- What you have to do -
Locate the word "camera" in the data below, then copy every line that holds it.

[Stored items from a collection]
================================

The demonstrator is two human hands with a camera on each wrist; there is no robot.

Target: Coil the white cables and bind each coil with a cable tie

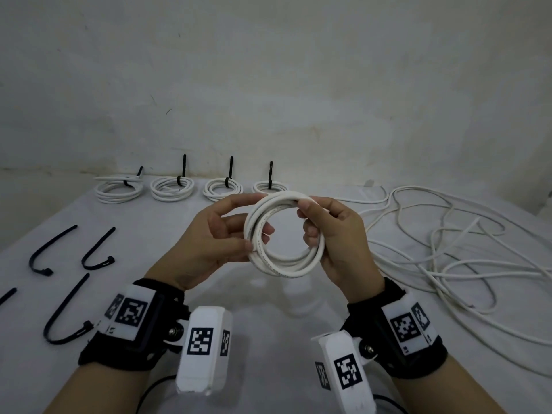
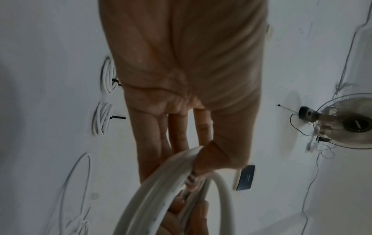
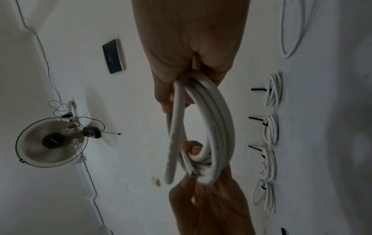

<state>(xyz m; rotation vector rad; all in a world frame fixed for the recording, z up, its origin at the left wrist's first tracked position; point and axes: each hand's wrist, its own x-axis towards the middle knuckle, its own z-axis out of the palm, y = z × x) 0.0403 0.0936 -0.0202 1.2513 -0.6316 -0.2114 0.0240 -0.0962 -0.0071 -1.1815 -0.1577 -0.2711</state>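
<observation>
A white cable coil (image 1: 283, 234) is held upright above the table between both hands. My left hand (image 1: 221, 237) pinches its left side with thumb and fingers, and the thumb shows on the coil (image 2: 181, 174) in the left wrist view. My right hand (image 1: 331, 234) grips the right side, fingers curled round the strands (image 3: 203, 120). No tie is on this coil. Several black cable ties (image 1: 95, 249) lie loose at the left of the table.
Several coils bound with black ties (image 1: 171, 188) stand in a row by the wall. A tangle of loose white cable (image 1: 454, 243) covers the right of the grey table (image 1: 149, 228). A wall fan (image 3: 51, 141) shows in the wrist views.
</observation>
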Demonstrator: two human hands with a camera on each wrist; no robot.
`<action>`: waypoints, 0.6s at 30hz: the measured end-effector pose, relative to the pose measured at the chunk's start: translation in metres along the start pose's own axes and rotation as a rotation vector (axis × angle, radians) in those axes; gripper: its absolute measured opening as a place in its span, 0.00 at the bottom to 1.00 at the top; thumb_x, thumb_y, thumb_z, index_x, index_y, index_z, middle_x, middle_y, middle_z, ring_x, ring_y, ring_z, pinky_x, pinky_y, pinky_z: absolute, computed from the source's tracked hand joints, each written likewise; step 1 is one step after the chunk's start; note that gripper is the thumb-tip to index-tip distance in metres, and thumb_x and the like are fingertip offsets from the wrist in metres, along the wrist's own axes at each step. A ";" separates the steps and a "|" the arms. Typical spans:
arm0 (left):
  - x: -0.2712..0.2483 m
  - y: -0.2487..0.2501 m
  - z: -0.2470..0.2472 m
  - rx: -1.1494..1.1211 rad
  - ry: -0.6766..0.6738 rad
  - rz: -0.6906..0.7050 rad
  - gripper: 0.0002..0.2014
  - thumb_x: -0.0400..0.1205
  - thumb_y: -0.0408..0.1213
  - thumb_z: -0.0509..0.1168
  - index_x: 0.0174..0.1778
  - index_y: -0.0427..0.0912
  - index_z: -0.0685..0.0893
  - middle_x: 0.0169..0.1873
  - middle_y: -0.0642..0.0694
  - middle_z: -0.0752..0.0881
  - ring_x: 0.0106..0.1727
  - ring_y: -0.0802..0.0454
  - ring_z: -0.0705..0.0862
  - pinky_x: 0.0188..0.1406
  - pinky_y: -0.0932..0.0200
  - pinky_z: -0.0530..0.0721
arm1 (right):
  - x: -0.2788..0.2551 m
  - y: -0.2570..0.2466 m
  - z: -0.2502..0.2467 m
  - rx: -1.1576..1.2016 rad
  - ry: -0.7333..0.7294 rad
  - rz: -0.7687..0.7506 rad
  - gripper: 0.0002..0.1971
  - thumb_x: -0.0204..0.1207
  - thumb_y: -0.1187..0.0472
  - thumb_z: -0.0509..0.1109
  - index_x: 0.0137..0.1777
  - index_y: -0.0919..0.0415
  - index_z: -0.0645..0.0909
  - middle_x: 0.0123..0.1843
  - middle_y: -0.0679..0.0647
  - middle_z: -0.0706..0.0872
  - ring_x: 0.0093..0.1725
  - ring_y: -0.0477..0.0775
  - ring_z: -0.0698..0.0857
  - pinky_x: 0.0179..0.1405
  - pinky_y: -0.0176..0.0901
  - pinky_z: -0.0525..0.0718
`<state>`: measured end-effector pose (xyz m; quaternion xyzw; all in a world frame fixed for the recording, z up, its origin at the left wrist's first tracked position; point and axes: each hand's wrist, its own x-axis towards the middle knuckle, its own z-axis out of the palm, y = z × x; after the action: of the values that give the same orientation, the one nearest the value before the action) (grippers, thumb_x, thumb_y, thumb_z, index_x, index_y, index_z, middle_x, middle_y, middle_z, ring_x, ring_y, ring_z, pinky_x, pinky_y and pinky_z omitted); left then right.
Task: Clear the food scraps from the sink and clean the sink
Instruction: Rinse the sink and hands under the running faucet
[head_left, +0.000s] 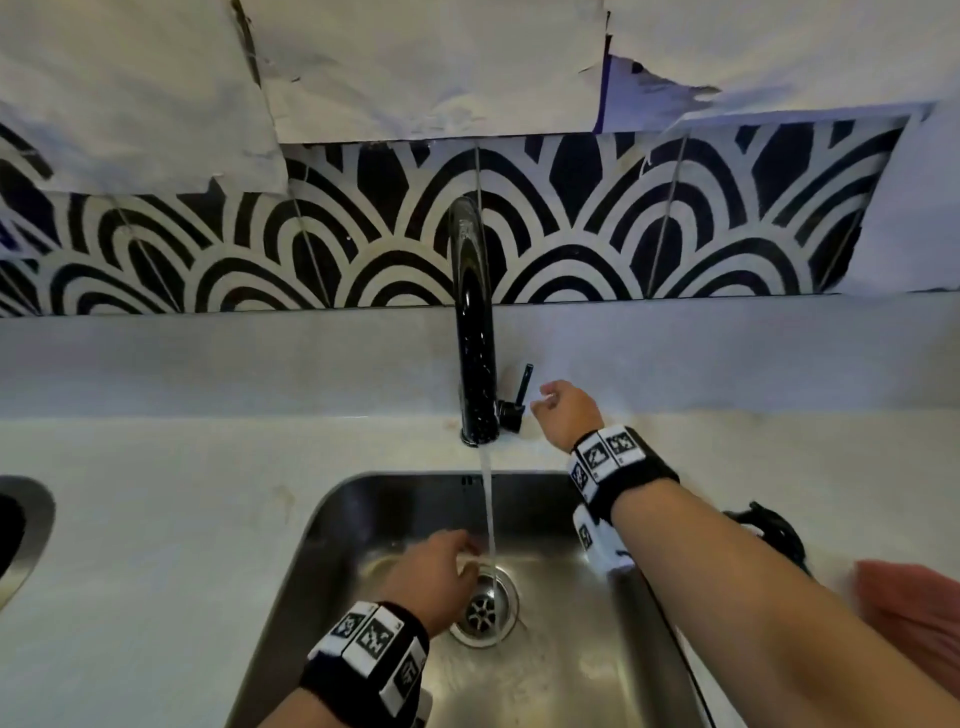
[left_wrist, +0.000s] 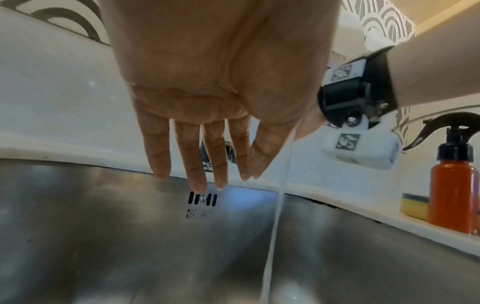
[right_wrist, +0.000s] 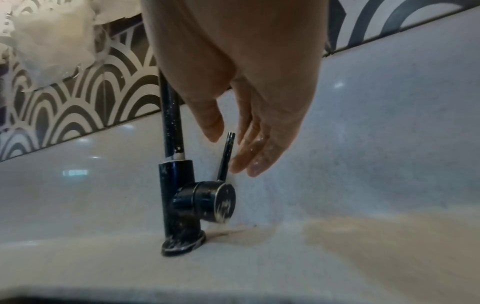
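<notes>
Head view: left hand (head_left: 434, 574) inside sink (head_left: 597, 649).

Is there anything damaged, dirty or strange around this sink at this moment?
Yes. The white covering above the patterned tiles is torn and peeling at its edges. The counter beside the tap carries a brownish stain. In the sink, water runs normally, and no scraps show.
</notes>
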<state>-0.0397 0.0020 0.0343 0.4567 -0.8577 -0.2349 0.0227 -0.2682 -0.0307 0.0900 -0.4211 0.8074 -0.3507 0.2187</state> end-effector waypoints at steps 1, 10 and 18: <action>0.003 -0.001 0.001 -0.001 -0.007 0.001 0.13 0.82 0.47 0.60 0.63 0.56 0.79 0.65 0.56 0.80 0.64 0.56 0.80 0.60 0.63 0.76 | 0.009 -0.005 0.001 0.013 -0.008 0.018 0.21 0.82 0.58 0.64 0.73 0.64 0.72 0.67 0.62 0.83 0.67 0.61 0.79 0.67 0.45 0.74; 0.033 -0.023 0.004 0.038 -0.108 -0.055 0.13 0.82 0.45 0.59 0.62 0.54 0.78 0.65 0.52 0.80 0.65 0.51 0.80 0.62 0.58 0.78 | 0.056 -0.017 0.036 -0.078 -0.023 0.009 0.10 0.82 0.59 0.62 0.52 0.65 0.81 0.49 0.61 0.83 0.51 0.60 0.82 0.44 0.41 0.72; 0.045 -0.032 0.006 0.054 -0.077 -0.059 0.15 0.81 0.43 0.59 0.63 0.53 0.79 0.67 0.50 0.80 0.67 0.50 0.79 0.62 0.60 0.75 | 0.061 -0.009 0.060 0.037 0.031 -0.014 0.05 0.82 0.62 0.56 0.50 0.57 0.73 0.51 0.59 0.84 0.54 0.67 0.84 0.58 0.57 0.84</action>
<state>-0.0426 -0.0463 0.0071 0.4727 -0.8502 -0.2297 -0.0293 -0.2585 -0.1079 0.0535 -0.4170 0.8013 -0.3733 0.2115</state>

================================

- Answer space -
The demonstrator is two human hands with a camera on each wrist; there is no robot.
Demonstrator: two human hands with a camera on each wrist; no robot.

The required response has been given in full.